- _What the exercise asks_
The response must be a precise copy of the records that follow.

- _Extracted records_
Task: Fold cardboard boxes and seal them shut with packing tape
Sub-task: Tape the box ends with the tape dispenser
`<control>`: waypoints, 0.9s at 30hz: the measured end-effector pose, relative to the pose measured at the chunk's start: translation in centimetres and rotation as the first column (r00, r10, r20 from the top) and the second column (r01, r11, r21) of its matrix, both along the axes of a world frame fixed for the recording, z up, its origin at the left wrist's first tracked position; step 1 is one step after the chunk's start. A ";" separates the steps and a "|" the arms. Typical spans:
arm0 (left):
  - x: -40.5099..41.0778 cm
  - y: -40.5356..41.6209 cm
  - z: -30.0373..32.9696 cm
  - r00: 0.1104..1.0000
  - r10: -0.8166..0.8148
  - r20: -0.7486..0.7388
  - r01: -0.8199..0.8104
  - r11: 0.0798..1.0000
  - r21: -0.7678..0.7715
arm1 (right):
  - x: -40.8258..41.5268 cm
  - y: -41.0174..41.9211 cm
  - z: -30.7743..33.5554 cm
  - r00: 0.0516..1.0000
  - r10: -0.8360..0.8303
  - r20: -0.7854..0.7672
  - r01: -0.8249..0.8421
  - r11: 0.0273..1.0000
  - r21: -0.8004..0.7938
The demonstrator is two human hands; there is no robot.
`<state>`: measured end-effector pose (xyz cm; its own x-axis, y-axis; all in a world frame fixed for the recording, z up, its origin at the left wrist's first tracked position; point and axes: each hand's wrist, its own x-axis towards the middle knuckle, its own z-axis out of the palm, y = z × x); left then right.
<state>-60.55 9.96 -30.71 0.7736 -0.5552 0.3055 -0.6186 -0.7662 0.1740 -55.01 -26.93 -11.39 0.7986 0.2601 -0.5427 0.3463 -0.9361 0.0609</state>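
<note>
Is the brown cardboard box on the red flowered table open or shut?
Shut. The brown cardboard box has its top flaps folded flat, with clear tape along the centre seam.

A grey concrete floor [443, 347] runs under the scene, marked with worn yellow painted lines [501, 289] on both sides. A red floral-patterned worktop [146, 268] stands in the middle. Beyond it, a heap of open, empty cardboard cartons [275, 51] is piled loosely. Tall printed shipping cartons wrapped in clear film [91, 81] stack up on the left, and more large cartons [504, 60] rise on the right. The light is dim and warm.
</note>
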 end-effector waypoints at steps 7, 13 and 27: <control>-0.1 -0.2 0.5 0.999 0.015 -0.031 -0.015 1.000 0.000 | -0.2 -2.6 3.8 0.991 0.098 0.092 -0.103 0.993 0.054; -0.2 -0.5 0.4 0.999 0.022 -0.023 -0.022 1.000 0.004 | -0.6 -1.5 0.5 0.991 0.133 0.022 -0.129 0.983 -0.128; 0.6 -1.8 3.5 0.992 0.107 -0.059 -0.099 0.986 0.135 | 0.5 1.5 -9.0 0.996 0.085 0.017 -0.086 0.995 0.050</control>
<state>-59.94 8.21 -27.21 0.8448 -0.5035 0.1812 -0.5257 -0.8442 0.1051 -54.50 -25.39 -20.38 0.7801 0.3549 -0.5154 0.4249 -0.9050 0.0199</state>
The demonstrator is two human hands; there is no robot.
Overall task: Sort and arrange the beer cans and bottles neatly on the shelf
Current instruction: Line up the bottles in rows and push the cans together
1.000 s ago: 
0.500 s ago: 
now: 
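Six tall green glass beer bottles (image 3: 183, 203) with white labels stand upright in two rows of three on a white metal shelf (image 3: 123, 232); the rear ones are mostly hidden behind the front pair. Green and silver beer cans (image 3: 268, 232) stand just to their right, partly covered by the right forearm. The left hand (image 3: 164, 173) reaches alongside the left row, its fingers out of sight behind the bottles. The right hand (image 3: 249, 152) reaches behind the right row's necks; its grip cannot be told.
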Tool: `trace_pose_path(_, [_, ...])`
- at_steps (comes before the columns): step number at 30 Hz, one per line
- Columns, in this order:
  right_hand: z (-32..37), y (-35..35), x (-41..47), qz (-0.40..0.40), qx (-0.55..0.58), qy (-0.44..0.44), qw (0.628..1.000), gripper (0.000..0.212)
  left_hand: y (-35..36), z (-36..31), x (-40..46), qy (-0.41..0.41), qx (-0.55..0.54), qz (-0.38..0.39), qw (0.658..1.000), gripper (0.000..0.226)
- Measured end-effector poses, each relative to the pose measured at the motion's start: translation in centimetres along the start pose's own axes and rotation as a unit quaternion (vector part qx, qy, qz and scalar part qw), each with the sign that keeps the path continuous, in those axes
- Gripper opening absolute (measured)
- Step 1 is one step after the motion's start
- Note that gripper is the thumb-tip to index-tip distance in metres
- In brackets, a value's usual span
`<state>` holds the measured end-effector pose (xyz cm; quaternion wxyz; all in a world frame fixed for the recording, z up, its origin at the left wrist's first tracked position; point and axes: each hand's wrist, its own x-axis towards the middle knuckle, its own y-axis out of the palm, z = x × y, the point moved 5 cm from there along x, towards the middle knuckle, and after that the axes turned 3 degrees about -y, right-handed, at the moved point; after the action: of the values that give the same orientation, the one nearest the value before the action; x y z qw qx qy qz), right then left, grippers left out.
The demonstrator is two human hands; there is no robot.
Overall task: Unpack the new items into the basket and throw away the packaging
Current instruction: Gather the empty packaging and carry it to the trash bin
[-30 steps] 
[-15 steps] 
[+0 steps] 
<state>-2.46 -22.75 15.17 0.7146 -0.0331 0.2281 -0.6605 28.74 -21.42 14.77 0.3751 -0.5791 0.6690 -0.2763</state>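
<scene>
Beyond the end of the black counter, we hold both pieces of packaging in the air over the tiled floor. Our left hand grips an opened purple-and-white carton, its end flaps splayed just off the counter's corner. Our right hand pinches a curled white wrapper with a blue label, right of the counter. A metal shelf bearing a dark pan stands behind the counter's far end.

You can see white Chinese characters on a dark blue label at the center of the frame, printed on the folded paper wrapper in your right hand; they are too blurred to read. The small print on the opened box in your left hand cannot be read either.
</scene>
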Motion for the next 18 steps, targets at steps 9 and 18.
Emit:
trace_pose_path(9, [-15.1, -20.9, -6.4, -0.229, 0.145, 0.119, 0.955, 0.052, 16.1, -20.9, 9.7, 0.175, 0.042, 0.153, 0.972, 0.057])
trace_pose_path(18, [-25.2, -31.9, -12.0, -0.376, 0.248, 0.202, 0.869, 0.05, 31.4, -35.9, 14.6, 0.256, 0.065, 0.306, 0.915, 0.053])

- _Exercise response_
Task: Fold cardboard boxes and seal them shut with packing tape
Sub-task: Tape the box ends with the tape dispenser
`<control>`: waypoints, 0.9s at 30hz: the measured end-effector pose, relative to the pose measured at the chunk's start: translation in centimetres and rotation as the first column (r00, r10, r20 from the top) and the second column (r01, r11, r21) of its matrix, both along the axes of a world frame fixed for the recording, z up, its origin at the left wrist's first tracked position; step 1 is one step after the chunk's start. A ";" separates the steps and a "|" the arms. Typical spans:
arm0 (left):
  - x: -40.5099..41.0778 cm
  - y: -40.5356..41.6209 cm
  - z: -30.0373..32.9696 cm
  - r00: 0.1104..1.0000
  - r10: -0.8166..0.8148
  - r20: -0.7486..0.7388
  - r01: -0.8199..0.8104
  - r11: 0.0798..1.0000
  - r21: -0.7678..0.7715
arm1 (right):
  - x: -40.8258..41.5268 cm
  - y: -41.0174..41.9211 cm
  - z: -30.7743..33.5554 cm
  - r00: 0.0516..1.0000
  - r10: -0.8360..0.8303
  - r20: -0.7854..0.7672
  - r01: -0.8249..0.8421
  - r11: 0.0273..1.0000
  - r21: -0.8004..0.7938
The demonstrator is two human hands; there is no robot.
`<state>`: measured end-effector pose (xyz cm; its own x-axis, y-axis; all in a world frame fixed for the recording, z up, its origin at the left wrist's first tracked position; point and axes: each hand's wrist, its own x-axis towards the middle knuckle, its own z-axis out of the palm, y = z × x); left then right.
<state>-60.55 9.96 -30.71 0.7736 -0.5552 0.3055 -0.6186 -0.7662 0.1740 -55.01 -26.93 -11.39 0.7986 0.2601 -0.5427 0.3463 -0.9361 0.0609</state>
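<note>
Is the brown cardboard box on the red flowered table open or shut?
Shut. The brown cardboard box has its top flaps folded flat, with clear tape along the centre seam.

A grey concrete floor [443, 347] runs under the scene, marked with worn yellow painted lines [501, 289] on both sides. A red floral-patterned worktop [146, 268] stands in the middle. Beyond it, a heap of open, empty cardboard cartons [275, 51] is piled loosely. Tall printed shipping cartons wrapped in clear film [91, 81] stack up on the left, and more large cartons [504, 60] rise on the right. The light is dim and warm.
</note>
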 end-effector waypoints at steps 7, 13 and 27: <control>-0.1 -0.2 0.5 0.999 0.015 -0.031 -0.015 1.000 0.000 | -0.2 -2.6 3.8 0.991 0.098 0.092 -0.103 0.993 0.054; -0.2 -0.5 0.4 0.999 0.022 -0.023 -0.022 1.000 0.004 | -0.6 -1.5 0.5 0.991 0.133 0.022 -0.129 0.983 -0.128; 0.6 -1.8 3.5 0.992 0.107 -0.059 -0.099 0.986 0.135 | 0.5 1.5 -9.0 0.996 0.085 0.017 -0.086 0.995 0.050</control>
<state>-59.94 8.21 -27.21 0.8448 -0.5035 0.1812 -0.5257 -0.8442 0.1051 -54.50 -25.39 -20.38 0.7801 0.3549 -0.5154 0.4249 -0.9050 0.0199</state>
The demonstrator is two human hands; there is no robot.
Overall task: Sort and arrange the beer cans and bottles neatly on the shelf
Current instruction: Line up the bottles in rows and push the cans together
1.000 s ago: 
0.500 s ago: 
now: 
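Six tall green glass beer bottles (image 3: 183, 203) with white labels stand upright in two rows of three on a white metal shelf (image 3: 123, 232); the rear ones are mostly hidden behind the front pair. Green and silver beer cans (image 3: 268, 232) stand just to their right, partly covered by the right forearm. The left hand (image 3: 164, 173) reaches alongside the left row, its fingers out of sight behind the bottles. The right hand (image 3: 249, 152) reaches behind the right row's necks; its grip cannot be told.
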Tool: `trace_pose_path(_, [_, ...])`
- at_steps (comes before the columns): step number at 30 Hz, one per line
- Columns, in this order:
  right_hand: z (-32..37), y (-35..35), x (-41..47), qz (-0.40..0.40), qx (-0.55..0.58), qy (-0.44..0.44), qw (0.628..1.000), gripper (0.000..0.212)
  left_hand: y (-35..36), z (-36..31), x (-40..46), qy (-0.41..0.41), qx (-0.55..0.54), qz (-0.38..0.39), qw (0.658..1.000), gripper (0.000..0.226)
- Measured end-effector poses, each relative to the pose measured at the motion's start: translation in centimetres along the start pose's own axes and rotation as a unit quaternion (vector part qx, qy, qz and scalar part qw), each with the sign that keeps the path continuous, in those axes
- Gripper opening absolute (measured)
- Step 1 is one step after the motion's start
- Note that gripper is the thumb-tip to index-tip distance in metres
- In brackets, a value's usual span
`<state>` holds the measured end-effector pose (xyz cm; quaternion wxyz; all in a world frame fixed for the recording, z up, its origin at the left wrist's first tracked position; point and axes: each hand's wrist, its own x-axis towards the middle knuckle, its own y-axis out of the palm, z = x × y, the point moved 5 cm from there along x, towards the middle knuckle, and after that the axes turned 3 degrees about -y, right-handed, at the moved point; after the action: of the values that give the same orientation, the one nearest the value before the action; x y z qw qx qy qz), right then left, grippers left out.
The demonstrator is two human hands; there is no robot.
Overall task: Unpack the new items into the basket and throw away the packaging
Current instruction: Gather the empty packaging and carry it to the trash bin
[-30 steps] 
[-15 steps] 
[+0 steps] 
<state>-2.46 -22.75 15.17 0.7146 -0.0331 0.2281 -0.6605 28.74 -21.42 14.77 0.3751 -0.5791 0.6690 -0.2763</state>
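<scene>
Beyond the end of the black counter, we hold both pieces of packaging in the air over the tiled floor. Our left hand grips an opened purple-and-white carton, its end flaps splayed just off the counter's corner. Our right hand pinches a curled white wrapper with a blue label, right of the counter. A metal shelf bearing a dark pan stands behind the counter's far end.

You can see white Chinese characters on a dark blue label at the center of the frame, printed on the folded paper wrapper in your right hand; they are too blurred to read. The small print on the opened box in your left hand cannot be read either.
</scene>
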Motion for the next 18 steps, targets at steps 9 and 18.
Emit:
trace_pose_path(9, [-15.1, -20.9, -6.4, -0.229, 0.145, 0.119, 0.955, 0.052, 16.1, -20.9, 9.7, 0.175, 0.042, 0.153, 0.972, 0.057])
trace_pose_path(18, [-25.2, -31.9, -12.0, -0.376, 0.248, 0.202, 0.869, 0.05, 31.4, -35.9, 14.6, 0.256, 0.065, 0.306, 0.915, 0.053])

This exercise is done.